Combining laughs with Tarsem’s meticulous surrealistic aesthetic might seem a little odd, but it works surprisingly well. However, the film gets off to a something of an uneasy start with the narration by the evil Queen (Julia Roberts). Tarsem plays with the idea of whose story Mirror Mirror actually is, the Queen’s or Snow White’s (Lilly Collins). The Queen insists the story belongs to her, but we all know it is Snow White’s – this gives us a feeling akin to starting off on the wrong foot.

As soon as the Snow White character is established though Tarsem gets the storytelling on track. Lilly Collins, for what its worth, is charming as Snow White and refreshingly she doesn’t possess a sickly facade of innocence – this bolsters the film’s self-knowing irony. Collins also plays counterpoint to Roberts’ vein and frankly annoying Queen, giving the dynamic an essential sense of balance.

In line with his tongue in cheek interpretation Tarsem turns the ‘prince saves the princess’ cliche upside down; Collins’ Snow White becomes the motivating hero of the story, saving Prince Alcott (Armie Hammer). This is a significant choice as it undermines Snow White’s beatific innocence and makes her a much more robust female lead. This creates substantial laughs for the female section of the audience, at Armie Hammer’s expense.

Despite its sardonic modern wit Tarsem’s take on Snow White still leaves us feeling slightly uneasy, as we remember that the story’s ultimate horror is to become anything but youthful and pale skinned. It is strange to see that the film doesn’t tackle the plot conclusion with ridicule, while the majority of the film is gladly tongue in cheek. With this said the film does end on a slightly bizarre and unexpected high with a fun Bollywood-style credit sequence – a unmistakable nod to Tarsem’s Indian contemporaries.

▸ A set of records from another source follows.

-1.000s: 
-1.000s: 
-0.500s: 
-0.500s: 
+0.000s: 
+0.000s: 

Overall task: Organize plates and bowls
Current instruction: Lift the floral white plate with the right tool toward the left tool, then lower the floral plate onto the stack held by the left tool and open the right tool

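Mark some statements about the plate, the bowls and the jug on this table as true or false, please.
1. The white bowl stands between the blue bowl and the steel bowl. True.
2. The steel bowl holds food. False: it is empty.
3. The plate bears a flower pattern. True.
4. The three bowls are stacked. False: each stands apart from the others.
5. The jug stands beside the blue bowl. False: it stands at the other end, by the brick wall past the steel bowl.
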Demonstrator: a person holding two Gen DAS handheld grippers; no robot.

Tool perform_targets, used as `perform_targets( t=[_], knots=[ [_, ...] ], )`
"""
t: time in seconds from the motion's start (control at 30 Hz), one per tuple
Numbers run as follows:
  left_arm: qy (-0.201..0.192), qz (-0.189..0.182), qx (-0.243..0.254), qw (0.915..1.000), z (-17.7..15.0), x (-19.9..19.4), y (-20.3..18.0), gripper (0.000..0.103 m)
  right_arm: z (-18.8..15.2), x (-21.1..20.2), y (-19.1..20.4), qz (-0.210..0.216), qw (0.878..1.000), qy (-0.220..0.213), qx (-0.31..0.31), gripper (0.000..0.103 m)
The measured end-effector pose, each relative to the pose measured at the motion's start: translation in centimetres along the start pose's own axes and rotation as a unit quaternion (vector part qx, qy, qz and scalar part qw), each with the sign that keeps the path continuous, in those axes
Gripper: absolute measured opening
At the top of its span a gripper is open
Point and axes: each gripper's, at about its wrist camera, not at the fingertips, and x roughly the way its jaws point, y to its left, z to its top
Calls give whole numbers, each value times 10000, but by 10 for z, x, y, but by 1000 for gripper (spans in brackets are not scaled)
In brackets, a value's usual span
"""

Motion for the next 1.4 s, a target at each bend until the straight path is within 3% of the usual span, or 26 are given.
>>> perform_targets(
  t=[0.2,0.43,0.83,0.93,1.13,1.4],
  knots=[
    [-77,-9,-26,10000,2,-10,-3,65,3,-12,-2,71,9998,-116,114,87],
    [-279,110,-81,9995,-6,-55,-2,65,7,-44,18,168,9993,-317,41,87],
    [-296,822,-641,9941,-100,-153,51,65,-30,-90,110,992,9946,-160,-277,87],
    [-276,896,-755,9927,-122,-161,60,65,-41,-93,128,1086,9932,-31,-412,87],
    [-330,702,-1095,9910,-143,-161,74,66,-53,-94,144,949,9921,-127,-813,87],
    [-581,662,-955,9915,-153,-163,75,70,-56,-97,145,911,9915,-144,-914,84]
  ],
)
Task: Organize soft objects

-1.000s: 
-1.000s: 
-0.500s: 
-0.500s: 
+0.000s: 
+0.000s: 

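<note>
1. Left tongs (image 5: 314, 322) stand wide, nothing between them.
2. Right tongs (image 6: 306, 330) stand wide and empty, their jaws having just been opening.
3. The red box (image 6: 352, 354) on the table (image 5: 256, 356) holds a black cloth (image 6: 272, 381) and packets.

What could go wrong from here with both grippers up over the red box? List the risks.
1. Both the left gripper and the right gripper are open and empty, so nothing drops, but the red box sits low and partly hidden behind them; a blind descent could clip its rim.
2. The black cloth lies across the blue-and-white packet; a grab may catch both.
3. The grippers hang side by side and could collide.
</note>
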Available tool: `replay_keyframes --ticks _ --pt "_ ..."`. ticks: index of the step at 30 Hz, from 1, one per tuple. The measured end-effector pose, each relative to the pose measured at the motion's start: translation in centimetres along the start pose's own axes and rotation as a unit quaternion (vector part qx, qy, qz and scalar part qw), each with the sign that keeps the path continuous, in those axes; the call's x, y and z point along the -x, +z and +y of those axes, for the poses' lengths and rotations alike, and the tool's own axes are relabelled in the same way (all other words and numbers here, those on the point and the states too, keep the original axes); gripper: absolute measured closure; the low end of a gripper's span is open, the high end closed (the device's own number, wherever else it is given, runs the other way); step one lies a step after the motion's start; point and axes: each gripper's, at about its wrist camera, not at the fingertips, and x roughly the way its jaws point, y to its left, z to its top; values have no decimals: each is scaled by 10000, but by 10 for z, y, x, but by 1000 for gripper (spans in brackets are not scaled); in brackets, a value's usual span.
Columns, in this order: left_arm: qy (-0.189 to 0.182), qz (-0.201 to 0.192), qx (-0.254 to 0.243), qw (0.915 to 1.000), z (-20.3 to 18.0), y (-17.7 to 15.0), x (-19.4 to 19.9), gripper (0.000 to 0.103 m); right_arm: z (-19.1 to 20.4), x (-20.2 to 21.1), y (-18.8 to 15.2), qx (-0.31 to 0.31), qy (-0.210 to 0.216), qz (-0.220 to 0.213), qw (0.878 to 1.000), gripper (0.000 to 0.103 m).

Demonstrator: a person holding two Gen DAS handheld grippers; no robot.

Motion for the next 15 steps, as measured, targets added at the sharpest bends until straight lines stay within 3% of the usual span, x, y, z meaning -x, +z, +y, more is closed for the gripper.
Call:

Feeling like a mashup of slapstick comedy, Bollywood excess and surrealist pastiche Mirror Mirror is a film that just about comes together stylistically. However, in its treatment of the Brothers Grimm’s irrefutably dark story it would have still benefited from a more acidic kind of wit. It will be interesting to see how this film compares to Snow White and the Huntsman, Rupert Sanders’ darker cinematic take on the same story, due for release in the summer.